Archive for Marlins

A Very Different Wei-Yin Chen

When the Marlins inked Wei-Yin Chen to a five year, $80 million deal this offseason they weren’t signing an ace or a workhorse. During his four previous seasons, Chen registered an ERA-, FIP-, or xFIP- better than 90 just once and he maxed out at 192.2 innings in 2012. Chen made a name for himself from 2012 to 2015 as an exemplar of consistency. Above average, but not great. Reliable, but not remarkable.

For $80 million, an opt-out clause, and a vesting option, the Marlins added someone worthy of slotting in behind Jose Fernandez without tying up significant payroll in one of the offseason’s superstar pitchers. Chen probably wouldn’t have been noticed walking down the street in any major-league city other than Baltimore, but front offices and coaching staffs certainly knew the value he could bring to one of those cities.

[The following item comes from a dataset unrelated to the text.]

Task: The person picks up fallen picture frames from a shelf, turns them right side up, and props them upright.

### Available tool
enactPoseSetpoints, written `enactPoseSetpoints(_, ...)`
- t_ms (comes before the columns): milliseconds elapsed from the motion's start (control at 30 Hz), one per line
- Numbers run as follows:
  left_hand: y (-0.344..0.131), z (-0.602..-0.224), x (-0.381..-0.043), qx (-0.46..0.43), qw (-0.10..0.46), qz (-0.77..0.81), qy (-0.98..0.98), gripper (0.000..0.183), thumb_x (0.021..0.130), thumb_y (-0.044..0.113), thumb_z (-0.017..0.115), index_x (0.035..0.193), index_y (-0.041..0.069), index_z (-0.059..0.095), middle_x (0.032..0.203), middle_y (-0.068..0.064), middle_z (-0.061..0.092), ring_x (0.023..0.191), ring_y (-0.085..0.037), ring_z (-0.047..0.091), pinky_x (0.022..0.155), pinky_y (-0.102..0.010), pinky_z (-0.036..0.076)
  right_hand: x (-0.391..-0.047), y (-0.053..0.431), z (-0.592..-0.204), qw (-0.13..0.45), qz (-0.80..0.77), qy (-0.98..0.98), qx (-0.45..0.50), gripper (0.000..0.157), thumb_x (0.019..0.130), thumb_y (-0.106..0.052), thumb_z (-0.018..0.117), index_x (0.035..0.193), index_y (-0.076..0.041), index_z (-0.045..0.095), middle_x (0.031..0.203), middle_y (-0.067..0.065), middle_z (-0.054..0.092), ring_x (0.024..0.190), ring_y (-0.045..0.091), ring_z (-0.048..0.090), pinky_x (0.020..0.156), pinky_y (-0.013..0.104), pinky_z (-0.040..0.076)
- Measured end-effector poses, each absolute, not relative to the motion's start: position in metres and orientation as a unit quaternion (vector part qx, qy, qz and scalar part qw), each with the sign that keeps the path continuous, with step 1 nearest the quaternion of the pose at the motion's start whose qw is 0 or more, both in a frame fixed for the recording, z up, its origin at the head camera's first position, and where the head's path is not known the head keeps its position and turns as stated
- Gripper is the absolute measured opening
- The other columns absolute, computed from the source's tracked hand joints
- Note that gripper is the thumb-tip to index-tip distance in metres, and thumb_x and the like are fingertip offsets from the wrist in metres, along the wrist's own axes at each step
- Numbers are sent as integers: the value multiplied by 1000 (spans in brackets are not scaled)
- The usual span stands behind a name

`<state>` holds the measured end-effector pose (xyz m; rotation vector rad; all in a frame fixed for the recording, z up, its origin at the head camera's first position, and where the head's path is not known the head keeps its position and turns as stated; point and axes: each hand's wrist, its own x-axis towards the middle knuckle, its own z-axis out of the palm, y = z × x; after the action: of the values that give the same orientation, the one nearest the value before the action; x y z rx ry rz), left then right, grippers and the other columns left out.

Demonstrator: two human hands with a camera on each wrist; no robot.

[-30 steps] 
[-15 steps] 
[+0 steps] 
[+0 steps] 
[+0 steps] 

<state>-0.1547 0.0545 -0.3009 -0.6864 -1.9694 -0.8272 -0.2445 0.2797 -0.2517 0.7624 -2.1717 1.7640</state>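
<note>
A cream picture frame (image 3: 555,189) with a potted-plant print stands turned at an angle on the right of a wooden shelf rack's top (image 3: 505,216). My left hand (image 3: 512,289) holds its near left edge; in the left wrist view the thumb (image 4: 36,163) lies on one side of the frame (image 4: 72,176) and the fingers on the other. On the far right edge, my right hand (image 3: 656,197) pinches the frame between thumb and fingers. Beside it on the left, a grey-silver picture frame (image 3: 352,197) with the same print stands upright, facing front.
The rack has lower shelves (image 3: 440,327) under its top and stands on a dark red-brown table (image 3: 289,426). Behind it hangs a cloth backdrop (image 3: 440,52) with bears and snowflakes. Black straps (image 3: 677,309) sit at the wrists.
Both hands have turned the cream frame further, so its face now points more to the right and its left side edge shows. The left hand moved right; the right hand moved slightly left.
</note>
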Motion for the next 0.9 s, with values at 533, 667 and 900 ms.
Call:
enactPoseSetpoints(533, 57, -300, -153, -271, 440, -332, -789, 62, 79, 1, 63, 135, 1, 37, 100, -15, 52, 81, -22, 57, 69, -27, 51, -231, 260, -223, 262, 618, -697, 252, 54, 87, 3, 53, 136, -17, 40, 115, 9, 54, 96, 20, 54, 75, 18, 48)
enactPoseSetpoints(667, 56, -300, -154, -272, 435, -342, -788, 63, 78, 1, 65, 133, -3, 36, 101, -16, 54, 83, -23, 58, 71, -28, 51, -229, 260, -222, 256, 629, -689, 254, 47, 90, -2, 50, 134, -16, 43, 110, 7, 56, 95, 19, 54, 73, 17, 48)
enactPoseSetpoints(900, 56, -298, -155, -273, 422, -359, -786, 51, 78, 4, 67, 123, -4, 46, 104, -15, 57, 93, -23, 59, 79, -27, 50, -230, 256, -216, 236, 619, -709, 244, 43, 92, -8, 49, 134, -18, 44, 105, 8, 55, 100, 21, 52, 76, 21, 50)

Yet the early returns on Chen have been somewhat disappointing for the Marlins. He’s running a career worst ERA-, FIP-, cFIP, and DRA over his first 15 starts of 2016. The only major run estimator by which he hasn’t suffered so far this year is xFIP-, which provides a very easy entry point into his struggles: it’s the home-run rate, mostly.

Screenshot 2016-06-28 at 1.07.28 PM

Chen’s never been known for his home-run prevention, registering a HR/9 above the MLB average in each of his major league seasons. Part of that has to do with pitching in Baltimore and in the AL East, but he’s someone who allows a greater share than most of batted balls in the air, and home runs can often come with that territory. This year, his home-run rate has increased at a rate even greater than the MLB average. Granted, the difference between his 2016 HR/9 and his career average HR/9 is something like four home runs over his 86.1 innings this year. Those four home runs happened, but it’s not like we’re looking at an Anibal Sanchez-level event here.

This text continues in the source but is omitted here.